モンテ・カッシーノの戦い(ローマの戦いカッシーノの戦いとも呼ばれる)は、第二次世界大戦のイタリア戦線における戦いの一つである。ドイツ軍とイタリア軍が保持していたイタリアのウィンターラインに対して、連合側が4回に渡って攻撃を仕掛けた戦いである。

背景と戦略的意義

1944年初め、イタリア南部から中央部にかけて連合軍は北上を続けており、ドイツ軍は側面防御としていくつかの防衛線(ウィンターライン)を構築して連合軍の進攻を遅らせようとした。ウィンターラインのうち、海側に近い部分をグスタフ防衛線(Gustav Line)と呼び、ここにはラピド、リリ、ガリリアーノの3つの渓谷と要所となる山地が含まれていた。防衛線の突破は、ローマ奪回への重要な鍵であった。

主要な勢力

  • 連合国側:アメリカ第5軍(指揮:マーグ・W・クラーク少将)、英連邦部隊(ニュージーランド、インド、イギリスなど)、フランス遠征軍、ポーランド第2軍団など、多国籍部隊が各戦闘に参加した。
  • 枢軸側:ドイツ軍はイタリア全域の指揮をアルベルト・ケッセルリング元帥のもとで行っており、カッシーノ周辺では精強な部隊(空挺部隊など)が防御に当たった。

修道院と爆撃の経緯

カッシーノにある修道院(モンテ・カッシーノ修道院)は古くから高地の要所にあり、連合軍にとって重要な目標の一つだったが、修道院そのものがドイツ軍の占領下にあったかどうかは当時から議論がある問題である。連合軍側の情報では修道院がドイツ軍の観測所として使われている可能性が指摘され、これを理由に1944年2月15日、アメリカ軍・英空軍の爆撃機により約1,400トンの爆弾が投下されて修道院は大破した。

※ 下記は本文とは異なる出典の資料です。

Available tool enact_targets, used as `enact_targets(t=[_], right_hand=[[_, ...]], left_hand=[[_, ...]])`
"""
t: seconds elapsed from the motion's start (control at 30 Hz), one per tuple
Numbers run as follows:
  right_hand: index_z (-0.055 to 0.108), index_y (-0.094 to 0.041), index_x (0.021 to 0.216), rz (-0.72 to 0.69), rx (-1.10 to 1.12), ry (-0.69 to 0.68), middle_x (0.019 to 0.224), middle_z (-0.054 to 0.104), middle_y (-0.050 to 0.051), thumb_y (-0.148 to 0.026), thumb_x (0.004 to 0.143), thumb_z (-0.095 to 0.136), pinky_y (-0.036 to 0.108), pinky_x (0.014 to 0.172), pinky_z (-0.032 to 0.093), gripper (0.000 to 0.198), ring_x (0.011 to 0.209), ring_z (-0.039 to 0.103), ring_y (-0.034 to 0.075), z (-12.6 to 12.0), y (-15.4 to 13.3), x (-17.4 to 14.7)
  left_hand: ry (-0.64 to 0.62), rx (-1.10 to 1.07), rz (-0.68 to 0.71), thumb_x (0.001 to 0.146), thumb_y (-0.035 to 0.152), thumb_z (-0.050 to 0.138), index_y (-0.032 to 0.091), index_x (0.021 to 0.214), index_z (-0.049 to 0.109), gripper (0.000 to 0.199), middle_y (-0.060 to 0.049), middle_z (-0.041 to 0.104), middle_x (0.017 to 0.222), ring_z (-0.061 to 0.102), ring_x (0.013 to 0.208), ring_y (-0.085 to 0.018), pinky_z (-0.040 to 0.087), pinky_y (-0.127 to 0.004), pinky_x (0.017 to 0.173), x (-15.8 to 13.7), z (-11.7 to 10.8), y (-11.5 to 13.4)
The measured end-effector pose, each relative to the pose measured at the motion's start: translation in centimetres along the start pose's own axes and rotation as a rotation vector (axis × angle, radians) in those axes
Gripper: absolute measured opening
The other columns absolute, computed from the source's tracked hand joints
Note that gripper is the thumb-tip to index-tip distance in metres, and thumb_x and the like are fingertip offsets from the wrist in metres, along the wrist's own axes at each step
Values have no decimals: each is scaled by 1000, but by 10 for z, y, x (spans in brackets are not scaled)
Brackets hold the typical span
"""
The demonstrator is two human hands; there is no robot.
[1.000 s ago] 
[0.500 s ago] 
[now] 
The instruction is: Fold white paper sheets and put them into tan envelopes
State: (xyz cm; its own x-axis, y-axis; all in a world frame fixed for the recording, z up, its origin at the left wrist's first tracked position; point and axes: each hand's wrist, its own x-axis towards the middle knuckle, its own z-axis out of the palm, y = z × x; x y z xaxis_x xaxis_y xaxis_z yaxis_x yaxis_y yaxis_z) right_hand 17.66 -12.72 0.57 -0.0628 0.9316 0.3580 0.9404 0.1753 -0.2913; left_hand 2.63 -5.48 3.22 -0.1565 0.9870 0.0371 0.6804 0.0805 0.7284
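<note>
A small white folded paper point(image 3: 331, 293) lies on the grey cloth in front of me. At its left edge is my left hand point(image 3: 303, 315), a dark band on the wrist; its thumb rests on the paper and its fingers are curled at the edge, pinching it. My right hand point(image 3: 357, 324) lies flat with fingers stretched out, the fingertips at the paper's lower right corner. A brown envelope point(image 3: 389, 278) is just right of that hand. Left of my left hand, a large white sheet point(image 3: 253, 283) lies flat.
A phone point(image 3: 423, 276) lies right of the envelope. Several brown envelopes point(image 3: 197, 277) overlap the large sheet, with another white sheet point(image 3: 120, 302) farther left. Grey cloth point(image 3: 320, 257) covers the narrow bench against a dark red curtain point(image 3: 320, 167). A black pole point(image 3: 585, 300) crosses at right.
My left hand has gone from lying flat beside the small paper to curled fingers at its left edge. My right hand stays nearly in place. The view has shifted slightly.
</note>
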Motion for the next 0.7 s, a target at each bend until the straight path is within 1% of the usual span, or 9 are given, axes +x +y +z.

爆撃当時、修道院の内部にドイツ軍の主要部隊がいるという確実な証拠は乏しく、爆撃は後の歴史的論争を招くことになった。爆撃後、廃墟となった修道院には逆にドイツの落下傘部隊(1.独立空挺師団など)が入り、防御拠点として利用された。

4度にわたる攻撃(1944年1月〜5月)

モンテ・カッシーノとグスタフ防衛線を巡る戦闘は、概ね以下のような段階で行われた(大まかな期間と主な特徴):

  • 第1次攻撃(1月中旬):連合軍による前線突破を試みるも、険しい地形と強固な守備に阻まれ苦戦。
  • 第2次攻撃(2月・修道院爆撃を含む):2月に修道院への大規模爆撃が行われたが、その後の攻撃でもドイツ側の防御は崩れず追加の大損害を被る。
  • 第3次攻撃(3月):冬季を越えて再編された部隊が総力を挙げて突撃を試みるも、依然として突破は困難。
  • 第4次攻撃(5月):連合軍は前線と側面からの圧力、ならびにアンツィオ(Operation Shingle)上陸作戦との連携を図り、最終的にポーランド第2軍団らの奮戦によって5月18日に要衝を奪取した。

これらの戦闘は激烈を極め、連合軍側の死傷者は数万人規模(推計で約5万5千人)、ドイツ軍側も相当の損耗を被ったとされる(人数は史料により差異がある)。戦闘は1944年1月17日頃から5月18日まで続いた。

結果とその影響

  • 最終的に連合軍はグスタフ防衛線の突破に成功し、モンテ・カッシーノの陥落はローマ攻略への道を開いた。ローマは1944年6月4日に連合軍の手に落ちた
  • だが代償は大きく、連合軍は激しい損害を被ったほか、修道院爆撃の決定は戦術的有効性と倫理の面で長く論争を呼んだ。

記憶・論争・再建

モンテ・カッシーノの戦いは、軍事的意義だけでなく文化財保護と軍事行動の正当性を問う象徴的な例となった。戦後、修道院は再建され、1960年代に元の場所に新たに修復・再建された。戦闘に参加した国々では追悼と記憶の場が設けられ、慰霊碑や墓地も存在する。

まとめ

モンテ・カッシーノの戦いは、険しい地形と堅固な守備、複数国の部隊が絡む複雑な作戦が重なった長期の攻防戦であり、1944年のイタリア戦線における重要な転換点の一つとされる。戦術的には連合軍側が最終的に勝利を収めたが、その過程で生じた人的・物的損失、文化財の破壊、そして爆撃判断を巡る論争は戦後も歴史家や一般の関心を集め続けている。